In mutation testing, the original program code is perturbed and many mutated programs are created, each contains one fault. Each faulty version of the program is called a mutant. Test data are selected based on the effectiveness of failing the mutants. The more mutants a test case can kill, the better the test case is considered. The problem with mutation testing is that it is too computationally expensive to use. The boundary between black-box approach and white-box approach is not clear-cut. Many testing strategies mentioned above, may not be safely classified into black-box testing or white-box testing. It is also true for transaction-flow testing, syntax testing, finite-state testing, and many other testing strategies not discussed in this text. One reason is that all the above techniques will need some knowledge of the specification of the software under test. Another reason is that the idea of specification itself is broad -- it may contain any requirement including the structure, programming language, and programming style as part of the specification content.

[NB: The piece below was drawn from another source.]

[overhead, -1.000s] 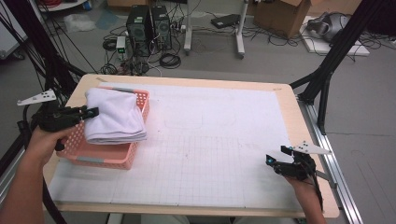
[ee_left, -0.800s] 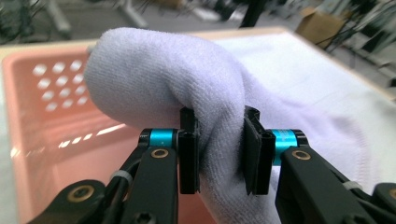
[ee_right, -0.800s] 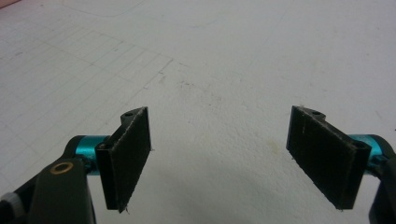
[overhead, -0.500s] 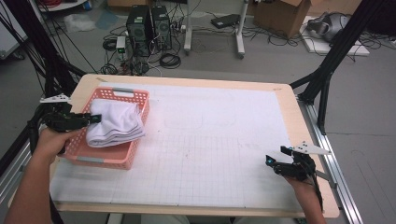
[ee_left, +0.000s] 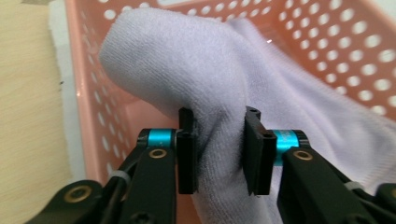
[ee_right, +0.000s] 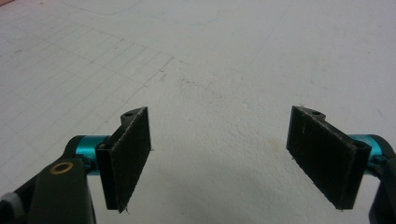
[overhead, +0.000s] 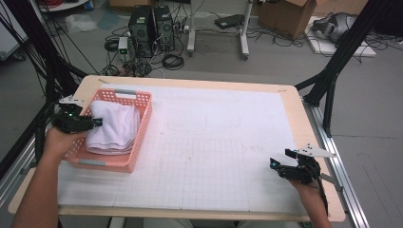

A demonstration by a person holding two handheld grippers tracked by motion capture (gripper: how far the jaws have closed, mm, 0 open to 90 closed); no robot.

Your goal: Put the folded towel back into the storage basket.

We may be reluctant to consider random testing as a testing technique. The test case selection is simple and straightforward: they are randomly chosen. Study in indicates that random testing is more cost effective for many programs. Some very subtle errors can be discovered with low cost. And it is also not inferior in coverage than other carefully designed testing techniques. One can also obtain reliability estimate using random testing results based on operational profiles. Effectively combining random testing with other testing techniques may yield more powerful and cost-effective testing strategies.